### Problem to solve
The data below should be copied out exactly, with its pictures omitted.
--- START ---
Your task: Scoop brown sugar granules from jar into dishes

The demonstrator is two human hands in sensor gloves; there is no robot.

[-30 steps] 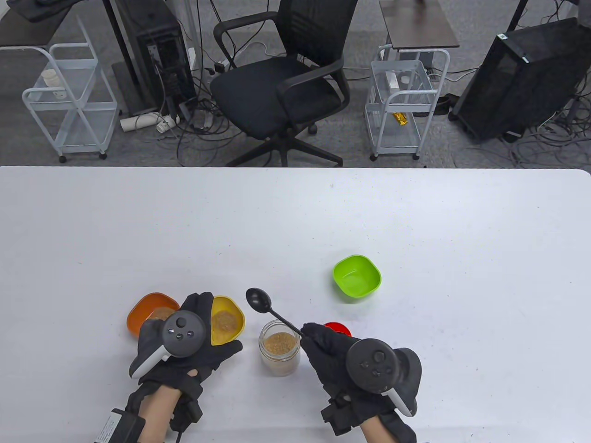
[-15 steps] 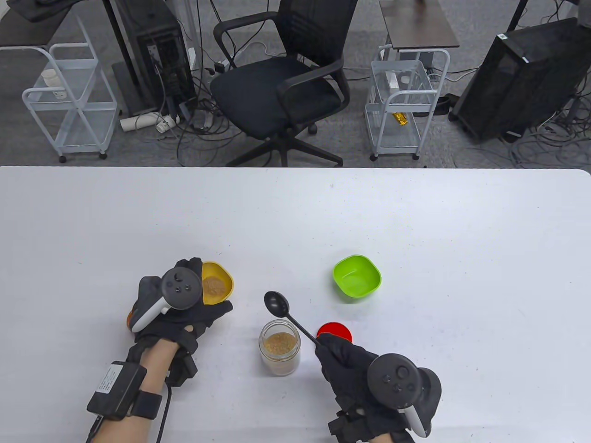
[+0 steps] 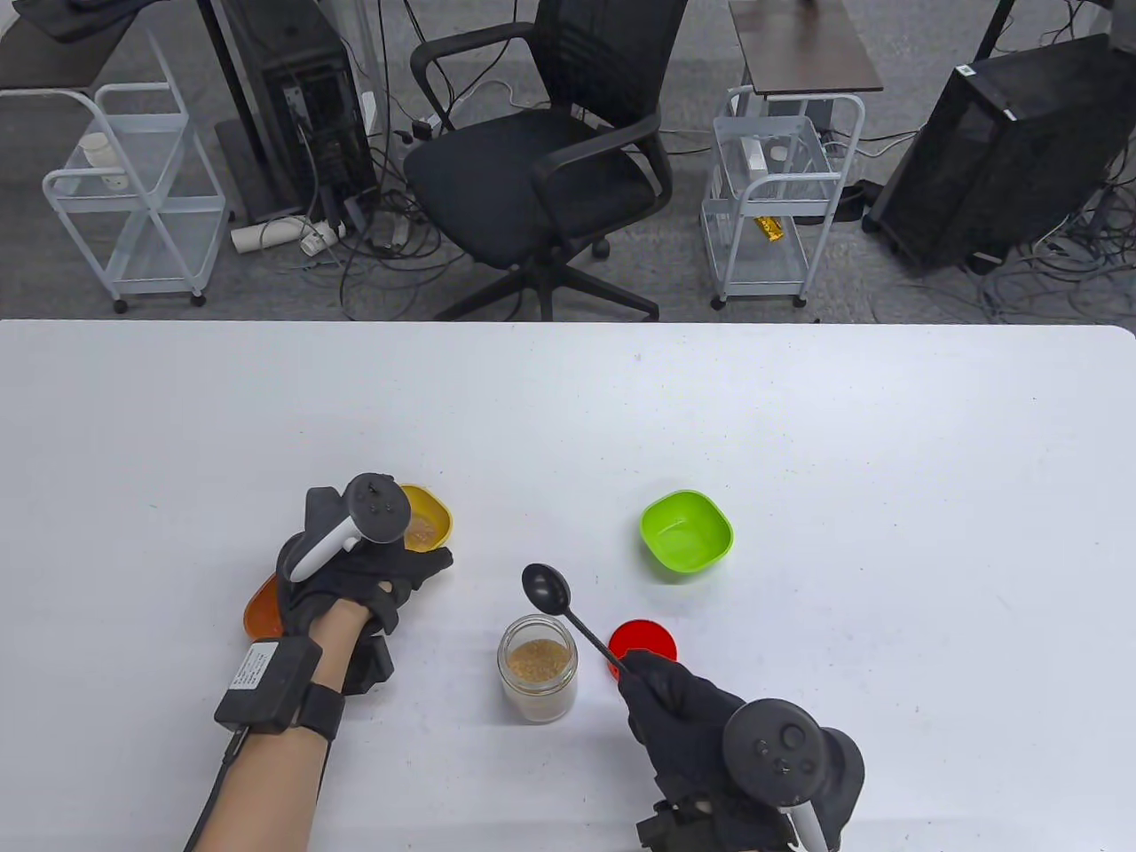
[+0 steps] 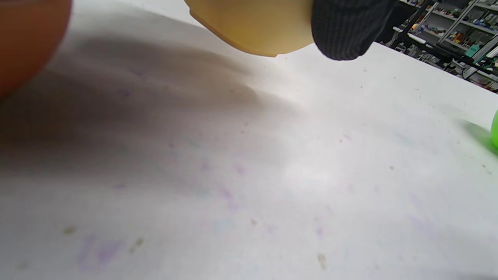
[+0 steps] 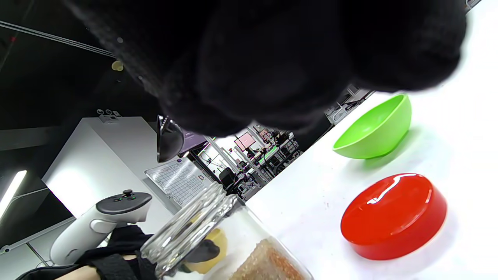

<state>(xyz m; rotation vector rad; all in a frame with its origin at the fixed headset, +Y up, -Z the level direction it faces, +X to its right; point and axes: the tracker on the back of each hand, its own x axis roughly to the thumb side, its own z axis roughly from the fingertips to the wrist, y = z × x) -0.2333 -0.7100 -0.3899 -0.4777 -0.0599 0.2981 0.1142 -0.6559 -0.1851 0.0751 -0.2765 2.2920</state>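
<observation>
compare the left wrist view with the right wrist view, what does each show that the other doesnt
Only the left wrist view shows the underside of the yellow dish, lifted off the table with a gloved fingertip of the left hand against it, and the blurred edge of the orange dish.

Only the right wrist view shows the open jar of brown sugar, the red lid lying on the table, the spoon bowl and the right hand.

Both show the white table and the green dish, just a sliver in the left wrist view.
</observation>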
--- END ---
### Response to this exercise
Your task: Scoop brown sugar granules from jar into dishes

The demonstrator is two human hands in sensor gloves; there is no robot.

[-30 steps] 
[-15 steps] 
[+0 steps] 
[+0 steps] 
[+0 steps] 

<state>(xyz m; rotation vector rad; all in a frame with its origin at the fixed headset, +Y up, -Z the level direction it faces, +X to its right; point and axes: the tracker on the back of each hand, its own x axis roughly to the thumb side, its own z axis roughly from the fingertips to the wrist, y = z × x) -0.2333 -0.7100 -0.3899 -0.4777 -0.0599 0.2981 0.1142 -0.6559 -0.1851 0.0751 -0.2765 2.2920</state>
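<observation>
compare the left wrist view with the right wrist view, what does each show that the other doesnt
Only the left wrist view shows the underside of the yellow dish, lifted off the table with a gloved fingertip of the left hand against it, and the blurred edge of the orange dish.

Only the right wrist view shows the open jar of brown sugar, the red lid lying on the table, the spoon bowl and the right hand.

Both show the white table and the green dish, just a sliver in the left wrist view.
</observation>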

No additional answer is needed here.